Prior to 2000, development represented 65 percent of Dominium’s growth, but today it is down to 40 percent. If rehabilitation work is taken out of that equation, new development constitutes only 10 percent of the work they do today. “Development has gone from being a majority of what we do to minority. You are able to leverage equity much better by acquiring properties than building new ones. There are more acquisition opportunities available right now and we can build our portfolio much quicker by acquiring than by building. Typically the development process takes about two to three years,” says Brachman.
Acquisitions will be a significant part of Dominium’s growth in the foreseeable future. In the next 12 months, the company is looking to acquire 2,000 units all across the U.S.—wherever the opportunities are.
Things look very different for affordable housing developer Michaels Development. While demand for conventional multifamily has suffered due to job losses, demand for affordable housing has been greater than ever. Robert J. Greer, president of Michael’s Development, tells MHN that the company has never been busier. “Our activity is growing more and more every year. Our staff is growing and the number of units closing as well as our pipeline has grown significantly. The past 12 months were very good and the coming 12 months are looking very good.”
The company is busy, unlike conventional multifamily developers, building tax credit developments as well as Hope 6 developments. “We have been handed 16 of them—many of them are so large they can’t be financed at once. They have to go through many phases and years,” says Greer.
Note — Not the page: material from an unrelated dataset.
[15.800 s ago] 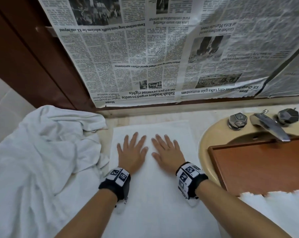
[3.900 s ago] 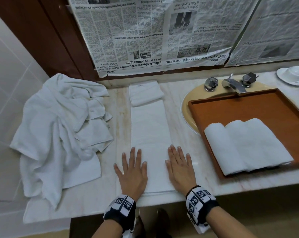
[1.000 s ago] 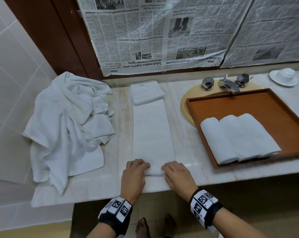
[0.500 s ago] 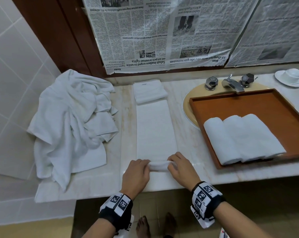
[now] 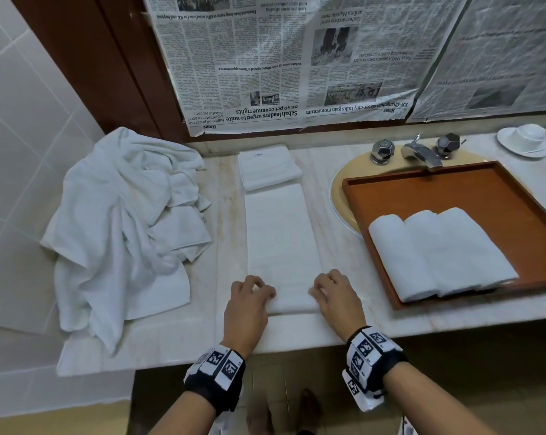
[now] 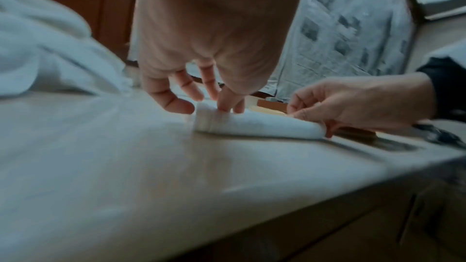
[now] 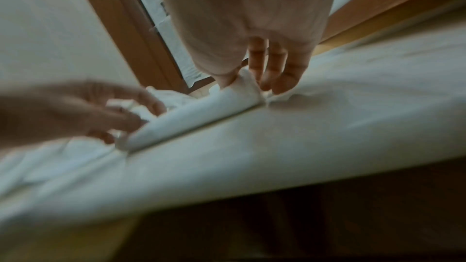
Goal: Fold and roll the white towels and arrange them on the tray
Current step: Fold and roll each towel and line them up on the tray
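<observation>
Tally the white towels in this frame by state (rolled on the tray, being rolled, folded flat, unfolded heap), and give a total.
Rolled on the tray: 3
Being rolled by the left hand and right hand: 1
Folded flat: 1
Heap: number of towels cannot be told
Total: 5, plus the heap

Both wrist views motion-blurred. My left hand covers left end of towel roll; my right hand covers right end. Fingertips on far side of roll hidden in head view. Layers at roll end too smeared to count. Strip edge under my palms hidden. Newspaper beyond grip cut by top edge. Crumpled pile left of grip: separate towels indistinguishable. Tray right of grip cut by right edge.
</observation>
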Demonstrator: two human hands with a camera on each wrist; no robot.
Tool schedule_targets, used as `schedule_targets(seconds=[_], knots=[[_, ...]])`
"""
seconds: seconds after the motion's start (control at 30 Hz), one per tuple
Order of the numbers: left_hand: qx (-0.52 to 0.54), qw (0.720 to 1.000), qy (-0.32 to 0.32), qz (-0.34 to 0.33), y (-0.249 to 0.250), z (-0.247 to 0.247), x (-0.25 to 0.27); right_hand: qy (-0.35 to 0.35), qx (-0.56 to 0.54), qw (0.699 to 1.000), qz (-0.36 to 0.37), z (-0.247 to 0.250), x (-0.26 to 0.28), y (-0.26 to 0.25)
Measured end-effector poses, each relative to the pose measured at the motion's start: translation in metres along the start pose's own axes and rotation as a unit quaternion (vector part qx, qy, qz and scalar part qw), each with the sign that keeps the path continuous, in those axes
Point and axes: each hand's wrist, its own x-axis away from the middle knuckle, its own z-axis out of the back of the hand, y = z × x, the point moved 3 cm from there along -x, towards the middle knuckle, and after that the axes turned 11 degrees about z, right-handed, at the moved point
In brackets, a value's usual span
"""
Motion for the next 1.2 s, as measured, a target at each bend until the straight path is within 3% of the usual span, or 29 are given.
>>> schedule_targets(seconds=[0.1,0.23,0.5,0.63,0.8,0.9,1.03,1.2], knots=[[-0.018,1.000,-0.020,-0.016,0.003,-0.004,-0.001,-0.007,0.109,0.990,0.087,0.000,0.002,-0.012],[-0.004,0.999,-0.031,-0.018,0.008,-0.003,0.003,-0.064,0.145,0.969,0.188,-0.005,0.017,-0.024],[0.000,0.999,-0.027,-0.036,0.002,-0.007,0.015,-0.095,0.132,0.976,0.142,-0.010,0.011,-0.024],[0.015,0.998,-0.056,-0.007,-0.001,-0.003,0.007,-0.144,0.033,0.987,0.063,0.000,0.003,-0.016],[0.099,0.990,-0.089,0.055,-0.002,0.007,-0.002,-0.078,-0.048,0.996,0.010,0.009,0.006,-0.013],[0.137,0.983,-0.083,0.091,-0.004,0.008,-0.003,-0.050,0.018,0.998,0.031,0.006,0.006,-0.012],[0.146,0.984,-0.062,0.086,-0.004,0.006,-0.001,-0.043,0.141,0.986,0.081,0.003,0.009,-0.014],[0.153,0.979,-0.024,0.130,-0.011,0.000,0.004,-0.116,0.158,0.970,0.144,0.001,0.022,-0.019]])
Michaels has also become very involved in the privatization of military housing. Another major area of the company’s activity is buying portfolios of other developers who have chosen not to stay in the affordable housing game or are having financial difficulties and are seeking someone to buy them out. The company has acquired over 3,000 units in these general partner acquisitions.
A big reason for Michael’s success can be attributed to a move the company made when the economy took a dive. Fannie Mae and Freddie Mac stepped out of the tax credit market and most syndicators who they had worked with for years, suddenly stopped buying credits. But Michaels, which needed to keep going, formed its own syndication division within the company—including both new staffing as well as asset management and new staffing for that. “We did this by taking the 9 percent credits we were awarded and syndicating them to local banks who had CRA obligations and were having difficulty meeting them. Buying our credits satisfied their needs and gave us the equity we needed to make the deal feasible. In the early years we did that with local banks, and as we grew, we reached out to regional banks and now most recently we are now dealing with national banks,” says Greer.
Michaels is now building or is in the process of building 4,450 units in 31 states in the next 12 months, and is doing preservation work on 2,600 units.
Of course, this is not the case with every affordable housing developer. Greer says, “I am constantly speaking at conferences and I belong to many of the trade associations, and I know that many of the affordable housing developers are struggling. The primary difficulty is finding equity.”
In a snapshot, the development landscape looks very diverse and cautious optimism is the best way to describe most of the companies’ attitudes. As Harrelson puts it, “We believe fundamentally in the strength of our industry and that starting with significant job recovery, there will be an unprecedented number of young people entering their prime rental years. Assuming that job recovery will kick into gear in 2012 and 2013, and with very little built this year, there will be a lot of demand and not much supply to fill it.”